NEO Annual Incentive Payments


In addition to the corporate ANI goal described above, the Compensation Committee considered individual performance goals and other factors in determining the annual incentive payments for each of the other NEOs.  These factors included the annual incentive payment recommendations made by Mr. Shivery with respect to each of the NEOs and the scope of each NEO’s responsibilities, performance, and impact on or contribution to NU’s corporate success and growth.  The annual incentives paid to each NEO as described below include the corporate ANI goal component for 2009.

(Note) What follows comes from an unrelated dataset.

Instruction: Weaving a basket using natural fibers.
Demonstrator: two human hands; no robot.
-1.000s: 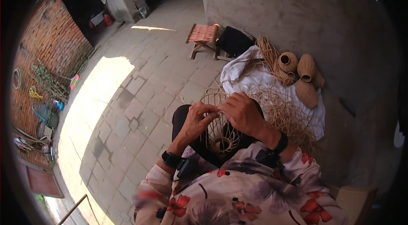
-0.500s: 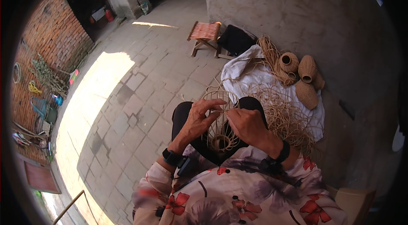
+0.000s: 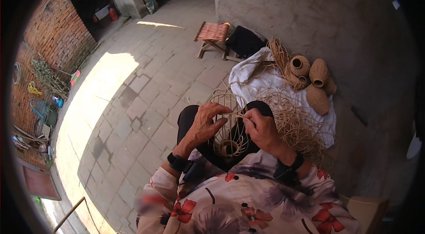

The Compensation Committee determined that Mr. McHale and his organization successfully issued significant debt and common equity on favorable terms, maintaining and enhancing liquidity through a period of economic contraction.  Mr. McHale and his team also achieved significantly higher than expected margins from NU’s competitive businesses and provided critical subject matter expertise on a number of strategic fronts, including financial, analytical and risk management support for NU’s major strategic initiatives.  Based on his demonstrated leadership and this assessment of his successes, the Compensation Committee awarded Mr. McHale an annual incentive payment of $555,728 for 2009.  

 

The Compensation Committee determined that Mr. Olivier and his team effectively executed NU’s operating plan and the 2009 components of NU’s five-year strategic plan while managing in a resource-constrained environment in response to the very challenging economy.  Accomplishments included attainment of milestones related to the Massachusetts Green Communities Act Solar Energy Plan, Yankee Gas expansion, major transmission projects including the Hydro-Québec transmission project, the New Hampshire Merrimac scrubber, and effective completion of the year’s capital program.  Based on his demonstrated leadership and the Committee’s assessment of his accomplishments, the Committee awarded Mr. Olivier an annual incentive payment of $558,415 for 2009.  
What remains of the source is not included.